Scalable Influence Maximization for Independent Cascade model in Large-scale Social Networks
- Chi Wang ,
- Wei Chen ,
- Yajun Wang
Data Mining and Knowledge Discovery Journal | , Vol 25(3): pp. 545-576
Influence maximization, defined by Kempe et al. (SIGKDD 2003), is the problem of finding a small set of seed nodes in a social network that maximizes the spread of influence under certain influence cascade models. The scalability of influence maximization is a key factor for enabling prevalent viral marketing in large-scale online social networks. Prior solutions, such as the greedy algorithm of Kempe et al. (SIGKDD 2003) and its improvements are slow and not scalable, while other heuristic algorithms do not provide consistently good performance on influence spreads. In this article, we design a new heuristic algorithm that is easily scalable to millions of nodes and edges in our experiments.
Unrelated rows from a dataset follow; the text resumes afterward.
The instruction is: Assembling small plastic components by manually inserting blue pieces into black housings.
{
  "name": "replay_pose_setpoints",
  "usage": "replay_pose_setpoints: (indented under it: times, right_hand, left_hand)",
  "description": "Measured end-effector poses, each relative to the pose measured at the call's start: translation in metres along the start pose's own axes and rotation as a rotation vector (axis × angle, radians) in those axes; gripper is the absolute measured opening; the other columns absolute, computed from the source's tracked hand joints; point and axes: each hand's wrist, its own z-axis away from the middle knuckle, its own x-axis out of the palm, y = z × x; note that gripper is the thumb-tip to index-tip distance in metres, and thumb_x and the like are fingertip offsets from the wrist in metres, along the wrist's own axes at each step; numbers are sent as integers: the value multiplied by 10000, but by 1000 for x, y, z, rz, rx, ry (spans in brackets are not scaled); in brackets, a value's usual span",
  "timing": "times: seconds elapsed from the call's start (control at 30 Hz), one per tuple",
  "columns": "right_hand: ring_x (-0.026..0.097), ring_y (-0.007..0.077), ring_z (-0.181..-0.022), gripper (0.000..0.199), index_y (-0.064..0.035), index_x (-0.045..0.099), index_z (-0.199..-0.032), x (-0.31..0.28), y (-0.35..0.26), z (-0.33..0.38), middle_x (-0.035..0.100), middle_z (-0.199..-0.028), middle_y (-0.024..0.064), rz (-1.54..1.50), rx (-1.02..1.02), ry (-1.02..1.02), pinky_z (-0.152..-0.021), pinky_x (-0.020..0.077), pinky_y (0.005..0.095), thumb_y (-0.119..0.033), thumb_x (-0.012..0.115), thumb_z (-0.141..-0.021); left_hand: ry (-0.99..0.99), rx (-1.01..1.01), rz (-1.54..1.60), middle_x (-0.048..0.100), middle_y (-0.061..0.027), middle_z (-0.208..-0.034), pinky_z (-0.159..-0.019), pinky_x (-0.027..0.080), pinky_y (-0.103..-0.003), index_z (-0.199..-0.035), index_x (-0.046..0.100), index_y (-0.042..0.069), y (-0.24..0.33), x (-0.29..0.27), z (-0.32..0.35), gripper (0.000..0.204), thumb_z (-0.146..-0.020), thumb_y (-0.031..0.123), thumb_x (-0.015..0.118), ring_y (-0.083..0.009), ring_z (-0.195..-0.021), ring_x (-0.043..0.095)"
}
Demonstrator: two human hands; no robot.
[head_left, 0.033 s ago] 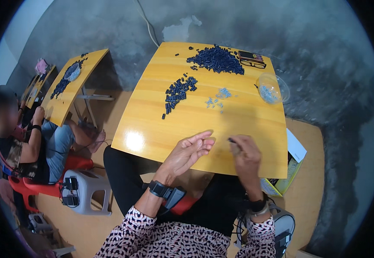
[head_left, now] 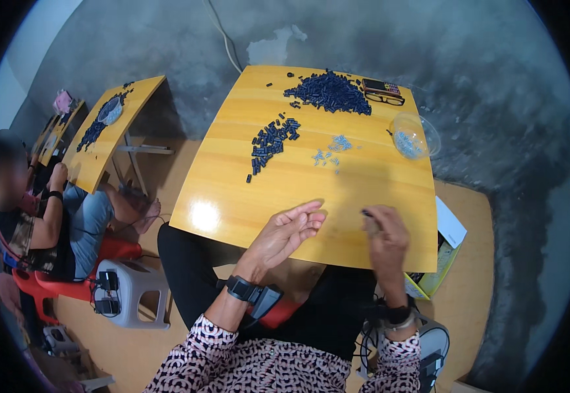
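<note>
My left hand point(head_left: 290, 230) is held above the front edge of the yellow table point(head_left: 213, 177), palm turned to the right. Its fingers are loosely bent and apart, and nothing shows in them. To its right, my right hand point(head_left: 388, 236) pinches a small black cylindrical piece point(head_left: 366, 213) between thumb and fingertips. Beyond the hands lies a loose group of black pieces point(head_left: 268, 147), with a larger heap of the same kind point(head_left: 331, 92) at the far edge. Small silvery-blue parts point(head_left: 325, 157) are scattered near the middle.
A clear plastic tub point(head_left: 411, 141) with more silvery parts stands at the table's right edge. Eyeglasses point(head_left: 385, 99) and a phone-like device point(head_left: 381, 85) lie at the far right. Below the right edge is a yellow box point(head_left: 437, 278). Another person point(head_left: 42, 216) sits at a table on the left.
My right hand has shifted a little to the right with the black piece, farther from my left hand. My left hand stays in place.
</note>
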Motion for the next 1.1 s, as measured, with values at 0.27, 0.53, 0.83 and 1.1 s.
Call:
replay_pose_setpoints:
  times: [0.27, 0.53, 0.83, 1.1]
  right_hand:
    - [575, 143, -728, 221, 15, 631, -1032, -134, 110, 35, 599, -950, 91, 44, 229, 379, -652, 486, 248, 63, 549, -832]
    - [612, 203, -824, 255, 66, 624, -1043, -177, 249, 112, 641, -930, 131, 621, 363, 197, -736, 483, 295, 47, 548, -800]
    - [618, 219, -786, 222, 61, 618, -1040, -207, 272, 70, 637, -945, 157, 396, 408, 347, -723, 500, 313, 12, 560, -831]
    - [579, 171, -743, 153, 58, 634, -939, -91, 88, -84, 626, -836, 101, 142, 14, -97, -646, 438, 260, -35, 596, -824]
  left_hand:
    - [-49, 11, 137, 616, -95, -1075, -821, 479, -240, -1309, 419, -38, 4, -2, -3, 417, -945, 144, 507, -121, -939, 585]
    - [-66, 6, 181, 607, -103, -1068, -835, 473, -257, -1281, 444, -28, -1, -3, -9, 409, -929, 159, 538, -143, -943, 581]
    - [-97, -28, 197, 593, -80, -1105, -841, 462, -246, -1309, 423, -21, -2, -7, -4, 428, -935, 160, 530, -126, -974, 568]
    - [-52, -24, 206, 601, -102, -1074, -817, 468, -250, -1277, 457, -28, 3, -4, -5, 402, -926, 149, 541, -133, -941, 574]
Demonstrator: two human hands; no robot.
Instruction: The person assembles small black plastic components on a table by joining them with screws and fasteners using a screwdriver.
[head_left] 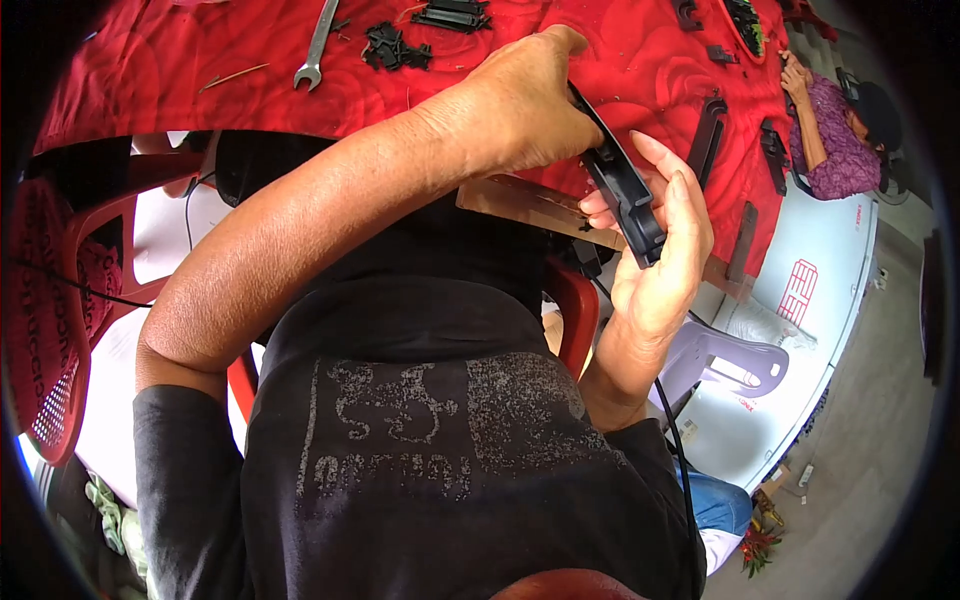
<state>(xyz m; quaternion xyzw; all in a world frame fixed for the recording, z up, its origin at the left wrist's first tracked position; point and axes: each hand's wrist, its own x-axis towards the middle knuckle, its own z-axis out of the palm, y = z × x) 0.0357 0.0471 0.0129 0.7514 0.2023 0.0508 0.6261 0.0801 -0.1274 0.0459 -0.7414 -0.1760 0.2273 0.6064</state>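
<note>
A long, narrow, channel-shaped black plastic part (624, 190) slants between my two hands over the near edge of the red cloth-covered table (400, 105). My left hand (535, 100) reaches across from the left and is closed on the part's upper end, its fingertips partly hidden behind the hand. The lower end rests against the palm of my right hand (672, 225), whose fingers curve around the far side. Long black plastic pieces (707, 142) lie on the cloth just beyond my right hand.
On the table lie a wrench (317, 50), a clump of black plastic bits (396, 47) and another black part (450, 14). A person in a purple top (840, 150) is at the far right. A red chair (95, 215) stands left, a greyish-purple chair (745, 365) right.
</note>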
Our algorithm has a simple tunable parameter for users to control the balance between the running time and the influence spread of the algorithm. Our results from extensive simulations on several real-world and synthetic networks demonstrate that our algorithm is currently the best scalable solution to the influence maximization problem: (a) our algorithm scales beyond million-sized graphs where the greedy algorithm becomes infeasible, and (b) in all size ranges, our algorithm performs consistently well in influence spread—it is always among the best algorithms, and in most cases it significantly outperforms all other scalable heuristics to as much as 100–260% increase in influence spread.